Как это можно еврея, да еще унылого пессимиста, ставить в один ряд с великими народными поэтами – Пушкиным и Лермонтовым?! Патриотическая душа комсомольца Чуткина перенести такого глумления не могла, о чем он и поведал в тайном письме «куда следует». И хотя письмо его на всякий случай было подписано «Василий Иванов», да еще предельно неразборчивым почерком, комсомольца Чуткина повесткой пригласили «куда следует» буквально через неделю. Встретил Чуткина вежливый, улыбчивый подполковник.
– Василий Иванов? Очень приятно познакомиться. Подполковник Лисюцкий. Люциан Корнелиевич.
– А откуда вы знаете? Ну что Иванов – это я?
– Органы знают все. И всех. И Павла Сидорова, и Николая Петрова. Жаль, такая бедная фантазия. Могли бы что-нибудь поостроумнее придумать, на Руси много разных фамилий. Доброхотов, например.

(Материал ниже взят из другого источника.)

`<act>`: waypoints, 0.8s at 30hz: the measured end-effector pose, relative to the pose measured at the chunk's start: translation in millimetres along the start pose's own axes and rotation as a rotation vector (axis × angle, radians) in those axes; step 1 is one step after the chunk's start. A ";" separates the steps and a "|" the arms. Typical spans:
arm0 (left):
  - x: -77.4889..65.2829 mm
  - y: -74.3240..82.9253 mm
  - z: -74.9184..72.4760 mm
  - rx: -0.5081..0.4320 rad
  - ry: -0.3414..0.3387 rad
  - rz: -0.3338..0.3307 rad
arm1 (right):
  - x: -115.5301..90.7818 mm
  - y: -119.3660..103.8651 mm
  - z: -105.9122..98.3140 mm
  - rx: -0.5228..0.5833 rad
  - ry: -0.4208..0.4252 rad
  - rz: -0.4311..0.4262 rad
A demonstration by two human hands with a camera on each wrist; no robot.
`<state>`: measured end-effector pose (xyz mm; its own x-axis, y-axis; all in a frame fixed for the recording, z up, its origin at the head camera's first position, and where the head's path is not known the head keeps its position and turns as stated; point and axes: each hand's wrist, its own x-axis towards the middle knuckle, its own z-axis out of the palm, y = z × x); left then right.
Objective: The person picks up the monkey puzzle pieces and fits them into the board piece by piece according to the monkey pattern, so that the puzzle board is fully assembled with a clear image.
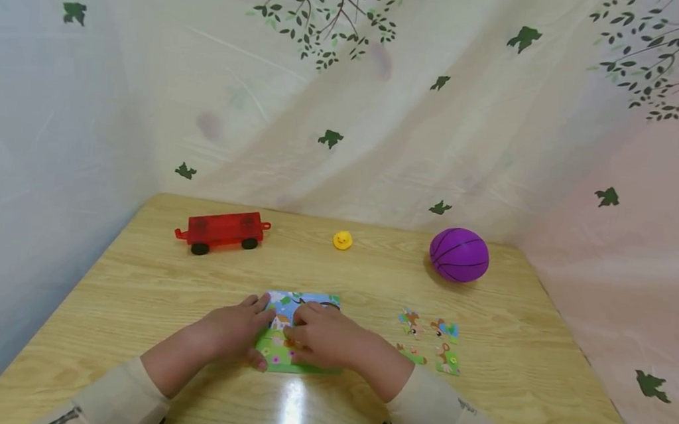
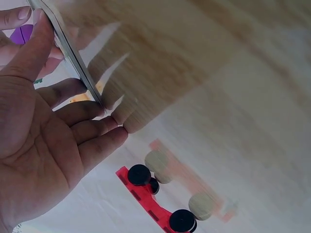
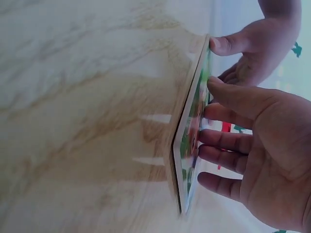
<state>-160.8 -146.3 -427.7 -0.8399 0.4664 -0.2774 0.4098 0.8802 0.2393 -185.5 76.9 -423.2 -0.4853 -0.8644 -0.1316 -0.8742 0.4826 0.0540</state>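
Observation:
A thin picture puzzle board with a blue sky and green flowery meadow lies flat on the table. Along its left edge rests my left hand, fingers extended, with the thumb at the near left corner. My right hand lies over the middle and right of the board and hides much of the picture. In the right wrist view, the slightly bent fingers of that hand touch the board's face. Right of the board, several loose puzzle pieces with brown animal parts lie grouped.
At the back left stands a red toy wagon with black wheels. A yellow rubber duck sits at the back middle, and a purple ball at the back right. A printed cloth hangs behind the wooden table.

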 end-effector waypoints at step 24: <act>-0.2 1.3 -0.8 -0.010 -0.006 -0.012 | -103.9 94.9 0.4 0.284 0.105 0.453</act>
<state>-160.4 -145.3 -426.5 -0.8425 0.4563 -0.2863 0.3959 0.8849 0.2453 -218.0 212.5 -404.8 -0.8241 -0.5635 -0.0573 -0.5452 0.8166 -0.1893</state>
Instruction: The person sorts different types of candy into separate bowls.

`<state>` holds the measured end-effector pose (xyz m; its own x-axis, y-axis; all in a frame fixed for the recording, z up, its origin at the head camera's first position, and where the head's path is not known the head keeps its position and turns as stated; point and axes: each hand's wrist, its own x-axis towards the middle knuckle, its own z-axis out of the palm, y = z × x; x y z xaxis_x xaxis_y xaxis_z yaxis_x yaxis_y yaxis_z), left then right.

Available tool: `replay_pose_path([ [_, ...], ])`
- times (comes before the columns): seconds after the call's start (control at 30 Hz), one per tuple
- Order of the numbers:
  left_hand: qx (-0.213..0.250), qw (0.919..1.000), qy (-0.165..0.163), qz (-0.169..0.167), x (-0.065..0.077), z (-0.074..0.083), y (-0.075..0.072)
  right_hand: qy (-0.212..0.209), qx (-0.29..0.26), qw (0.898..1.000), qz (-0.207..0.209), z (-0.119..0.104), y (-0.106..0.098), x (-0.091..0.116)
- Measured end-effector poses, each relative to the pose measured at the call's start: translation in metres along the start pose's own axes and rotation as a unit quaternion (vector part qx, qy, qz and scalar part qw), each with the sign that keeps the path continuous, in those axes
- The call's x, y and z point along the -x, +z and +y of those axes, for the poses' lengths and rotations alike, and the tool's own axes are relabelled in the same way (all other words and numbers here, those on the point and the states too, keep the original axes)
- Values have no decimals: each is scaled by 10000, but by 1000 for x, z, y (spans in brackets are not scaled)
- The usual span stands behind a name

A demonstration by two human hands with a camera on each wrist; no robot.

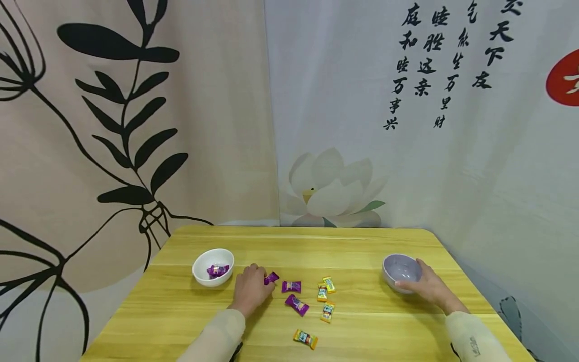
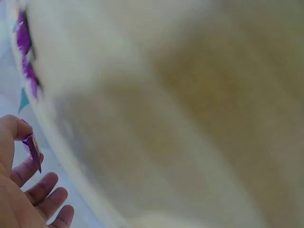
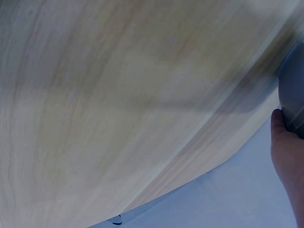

Чуткин зарделся от гордости за всезнающие органы, но, смущенный выговором, все ж нашелся что ответить:
– Я выбирал народные фамилии.
– А не надо было выбирать. Мы не любим, когда с нами играют в таинственность и закидывают анонимными доносами.
– Это не донос. Это сигнал. И вы… вы уже принимали меры по моим сигналам. И Рубинштейна арестовали, и Скоробогатова…
– Мы их арестовали по своим разработкам. И наши данные по ним весьма расходятся с теми досужими домыслами, которые прислал некий Николай Петров. Но мы еще вернемся к этому вопросу. Времени у нас много.
– Но… у меня в два заседание кафедры. Я должен доклад делать.
– Ну от этой тяготы мы вас на сегодня освободим. Я думаю, ваш профессор – он ведь тоже Петров? – не будет в большом огорчении, если проведет заседание без вашего доклада. Я бы на его месте уж точно бы не расстроился. О либеральных заблуждениях Тургенева столько написано, кстати и самим Семеном Митрофановичем, что едва ли он от вас услышит что-нибудь новенькое. А вы мне, голубчик, вот что скажите. В письмеце вашем под народным псевдонимом «Иванов» как-то нехорошо упоминается выдающийся русский поэт Семен Яковлевич Надсон.
– Надсон – певец уныния, тоски и пессимизма, неоднократно использовался буржуазной пропагандой против революционного движения демократически настроенной молодежи, – отбарабанил Чуткин. – Безродные космополиты, проникшие в русскую критику, противопоставляли Надсона поэтам крестьянского и пролетарского направления, а Надсон является предшественником декадентства, окончательно доказавшего разложение буржуазной культуры… Это было и есть самое реакционное направление литературы, породившее такие уродливые явления, как Мережковский, Гиппиус, Ахматова и прочие.